Two lines below mark the span: the one containing "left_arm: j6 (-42" and the one containing "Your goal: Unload". Set down both, plus every line between, exactly as they stand, and nothing else.

━━━━━ WORKING DATA

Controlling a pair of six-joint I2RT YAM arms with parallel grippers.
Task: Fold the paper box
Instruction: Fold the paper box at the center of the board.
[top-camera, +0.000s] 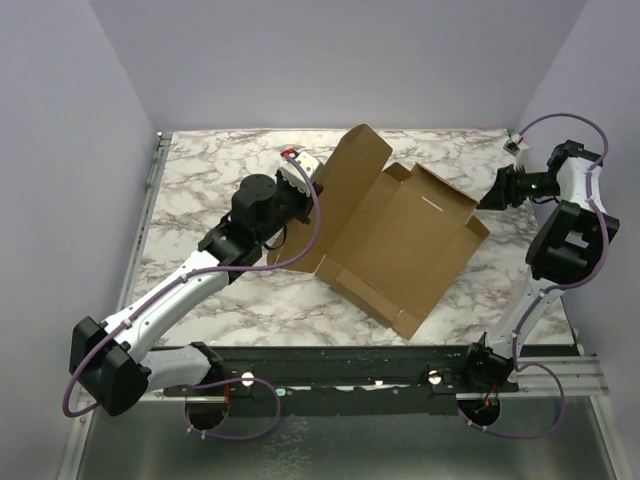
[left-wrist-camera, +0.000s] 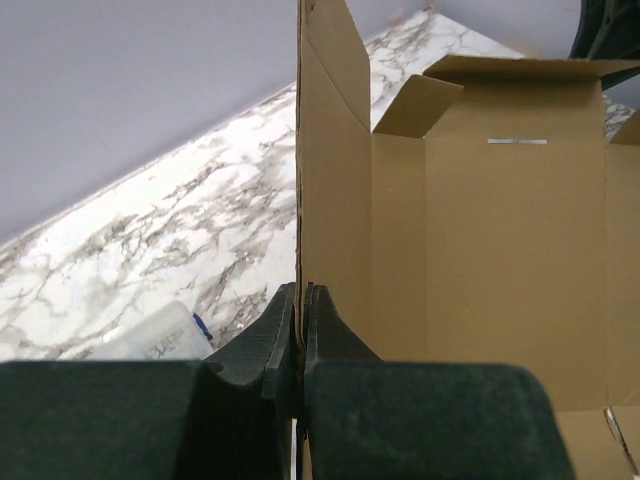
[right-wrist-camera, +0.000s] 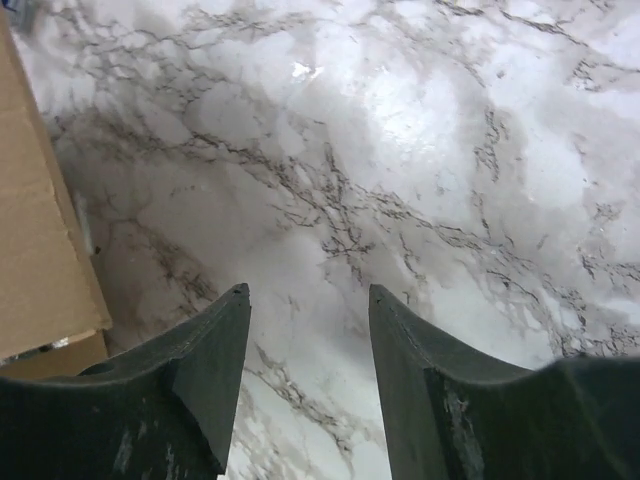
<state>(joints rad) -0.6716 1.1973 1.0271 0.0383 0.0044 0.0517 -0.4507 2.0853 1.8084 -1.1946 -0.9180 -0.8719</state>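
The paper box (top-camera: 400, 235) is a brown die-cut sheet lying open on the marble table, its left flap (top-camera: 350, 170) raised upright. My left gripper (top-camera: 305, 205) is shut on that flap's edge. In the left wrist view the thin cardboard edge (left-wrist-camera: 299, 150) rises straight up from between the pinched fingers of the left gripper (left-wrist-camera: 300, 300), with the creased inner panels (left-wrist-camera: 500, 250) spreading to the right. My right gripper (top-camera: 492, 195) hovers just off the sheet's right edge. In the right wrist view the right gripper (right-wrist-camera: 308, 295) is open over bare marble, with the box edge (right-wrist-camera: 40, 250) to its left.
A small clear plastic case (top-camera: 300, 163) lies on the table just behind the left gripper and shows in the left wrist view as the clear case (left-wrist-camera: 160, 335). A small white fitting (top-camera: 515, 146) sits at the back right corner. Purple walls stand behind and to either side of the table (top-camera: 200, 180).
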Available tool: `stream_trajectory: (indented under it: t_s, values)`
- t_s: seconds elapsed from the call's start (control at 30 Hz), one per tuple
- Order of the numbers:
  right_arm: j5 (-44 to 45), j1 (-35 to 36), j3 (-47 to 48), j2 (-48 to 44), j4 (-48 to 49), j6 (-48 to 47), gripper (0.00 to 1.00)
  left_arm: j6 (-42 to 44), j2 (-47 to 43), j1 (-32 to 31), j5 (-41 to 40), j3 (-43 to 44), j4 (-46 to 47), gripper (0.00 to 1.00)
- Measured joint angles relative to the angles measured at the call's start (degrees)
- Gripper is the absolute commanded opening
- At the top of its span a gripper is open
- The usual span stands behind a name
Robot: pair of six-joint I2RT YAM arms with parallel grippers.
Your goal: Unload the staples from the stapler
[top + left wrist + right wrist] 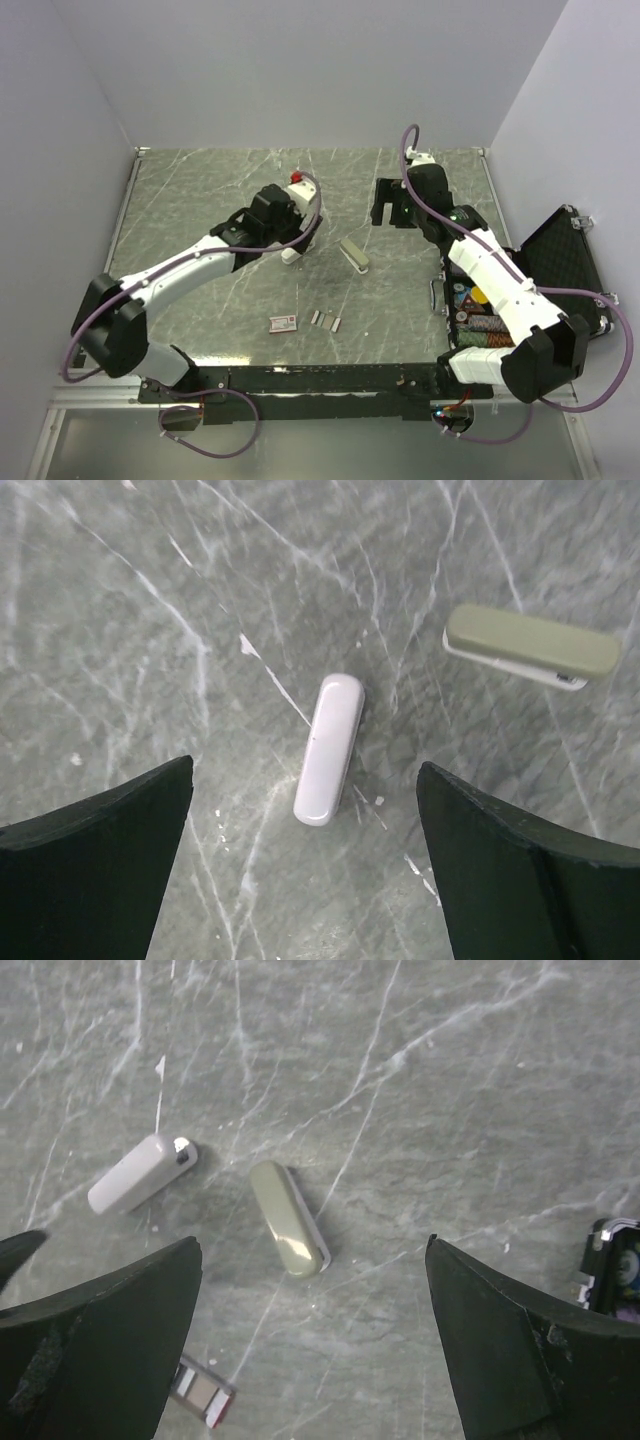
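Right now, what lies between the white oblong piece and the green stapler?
Nothing: only bare table separates the white piece and the stapler, shown in the left wrist view.

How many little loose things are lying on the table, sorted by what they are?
stapler: 1
white oblong piece: 1
red-and-white box: 1
staple strips: 3
Total: 6

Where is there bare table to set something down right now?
Bare table lies in the far-left corner beyond the left arm, and between the staples and the black case on the right. It is crowded mid-table, where the white piece and stapler lie close, and in front, where the staples sit beside the red-and-white box.
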Motion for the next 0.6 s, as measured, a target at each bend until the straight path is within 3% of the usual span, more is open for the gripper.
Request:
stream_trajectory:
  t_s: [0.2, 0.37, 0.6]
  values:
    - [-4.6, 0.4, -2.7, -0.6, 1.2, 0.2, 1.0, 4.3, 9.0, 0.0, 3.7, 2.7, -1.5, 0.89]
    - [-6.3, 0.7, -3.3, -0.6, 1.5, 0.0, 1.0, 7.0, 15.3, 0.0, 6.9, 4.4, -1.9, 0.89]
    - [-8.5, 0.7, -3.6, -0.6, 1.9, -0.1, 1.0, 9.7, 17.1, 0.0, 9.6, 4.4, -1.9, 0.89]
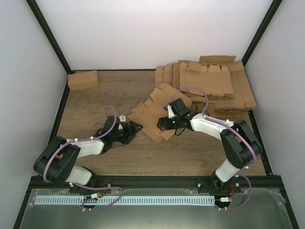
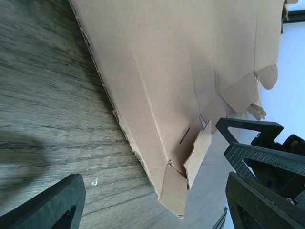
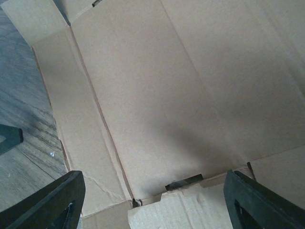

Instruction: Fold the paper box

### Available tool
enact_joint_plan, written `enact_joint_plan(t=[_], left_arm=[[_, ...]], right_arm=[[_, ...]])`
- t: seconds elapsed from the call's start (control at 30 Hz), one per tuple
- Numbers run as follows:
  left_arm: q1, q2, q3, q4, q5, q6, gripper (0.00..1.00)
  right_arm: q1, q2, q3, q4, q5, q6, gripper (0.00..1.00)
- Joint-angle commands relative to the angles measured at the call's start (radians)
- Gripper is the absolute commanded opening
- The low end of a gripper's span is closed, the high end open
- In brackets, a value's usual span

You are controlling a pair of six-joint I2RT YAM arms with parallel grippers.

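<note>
The unfolded cardboard sheet (image 1: 148, 113) lies flat near the middle of the worktop (image 1: 95, 102), left jaws apart at its near-left edge and right jaws apart over its panel, so an unclamped push would likely skid it sideways or buckle it off its creases.

No legible text (anywhere).

The flat cardboard box blank (image 2: 181, 57) lies on the wood-grain table (image 2: 43, 95). Its nearest corner flap (image 2: 172, 188) is bent upward just below a short slot (image 2: 185, 135). The left gripper (image 2: 155, 200) is spread wide, one finger on either side of that corner and clear of it. To the right of the blank are the black fingers (image 2: 259, 155) of the right gripper.
</note>
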Motion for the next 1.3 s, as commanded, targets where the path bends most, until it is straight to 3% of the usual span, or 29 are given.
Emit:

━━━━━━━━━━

SOLUTION TO THIS EXERCISE:
  left_arm: j6 (-42 to 44), j2 (-47 to 43), j1 (-32 to 31), j5 (-41 to 40), j3 (-43 to 44), j4 (-46 to 47), gripper (0.00 to 1.00)
- Measured joint angles relative to the angles measured at the call's start (degrees)
- Gripper is the absolute commanded opening
- At the top of its span a gripper is open
- The usual span stands behind a name
Robot: pair of six-joint I2RT YAM arms with parallel grippers.
Your goal: Unload the staples from the stapler

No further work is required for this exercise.